Please retype the entries below exactly, only from their first line through the line containing "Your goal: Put", leaving every picture out.

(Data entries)
★ ★ ★

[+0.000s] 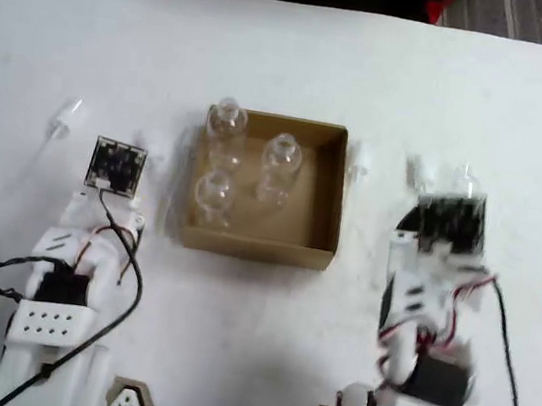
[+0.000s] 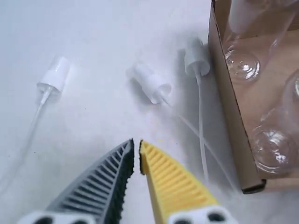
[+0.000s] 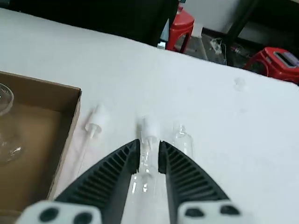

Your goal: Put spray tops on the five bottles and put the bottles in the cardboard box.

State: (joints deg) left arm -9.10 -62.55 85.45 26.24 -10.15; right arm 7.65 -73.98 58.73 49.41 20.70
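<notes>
My left end effector (image 2: pixel 136 149) is ribbed, one finger grey, one yellow; my right end effector (image 3: pixel 149 149) is ribbed black. The bottle (image 3: pixel 142 184) is clear, spray tops (image 2: pixel 152 84) white, cardboard box (image 2: pixel 225 107) brown, surface (image 2: pixel 93 28) white.

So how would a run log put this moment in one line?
left claw: shut, empty | right claw: shut on white-topped clear bottle | brown cardboard box: three clear bottles

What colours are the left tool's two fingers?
Left tool: grey and yellow, best in left wrist view.
</notes>
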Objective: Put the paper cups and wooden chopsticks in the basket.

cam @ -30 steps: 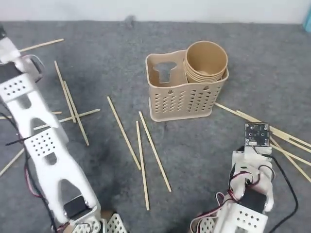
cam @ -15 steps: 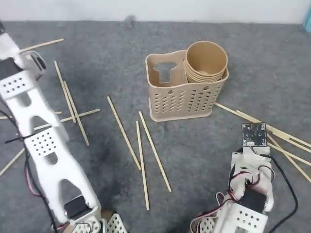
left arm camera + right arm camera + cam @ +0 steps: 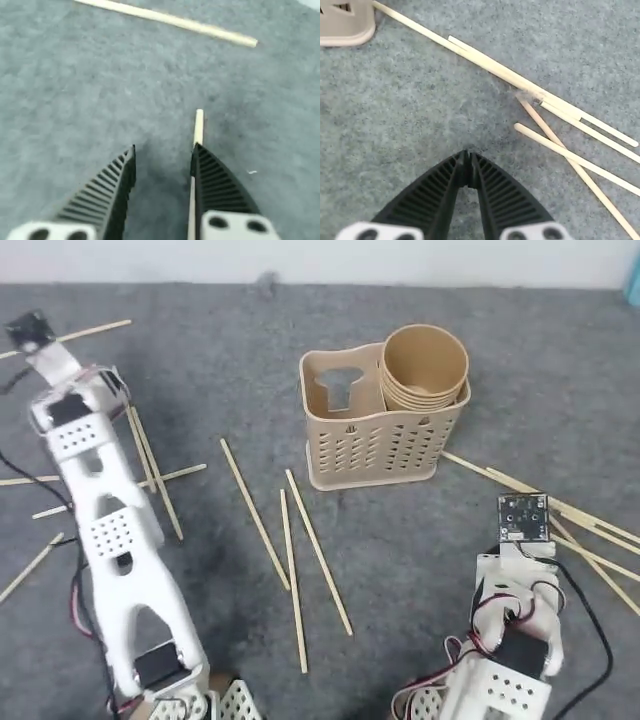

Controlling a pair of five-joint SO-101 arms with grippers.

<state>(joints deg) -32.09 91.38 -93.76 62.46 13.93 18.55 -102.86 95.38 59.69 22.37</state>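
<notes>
Chopsticks [image 3: 291, 560] lie scattered round the basket [image 3: 370, 450], with the cups [image 3: 425, 360] already stacked inside. We see the left arm has swung in over the far sticks. The left gripper [image 3: 164, 147] gapes, one stick [image 3: 198, 122] beside a finger, so a pickup looks close. The right gripper [image 3: 469, 152] is closed and empty.

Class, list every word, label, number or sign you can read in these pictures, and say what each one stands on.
No text can be read anywhere.
The basket, the paper cups and the chopsticks are plain, with no print.
Any marks on the small circuit board at the right arm's wrist are too small to read.
</notes>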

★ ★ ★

→ **Result of the exercise**:
[+0.000s] 
[+0.000s] 
[+0.000s] 

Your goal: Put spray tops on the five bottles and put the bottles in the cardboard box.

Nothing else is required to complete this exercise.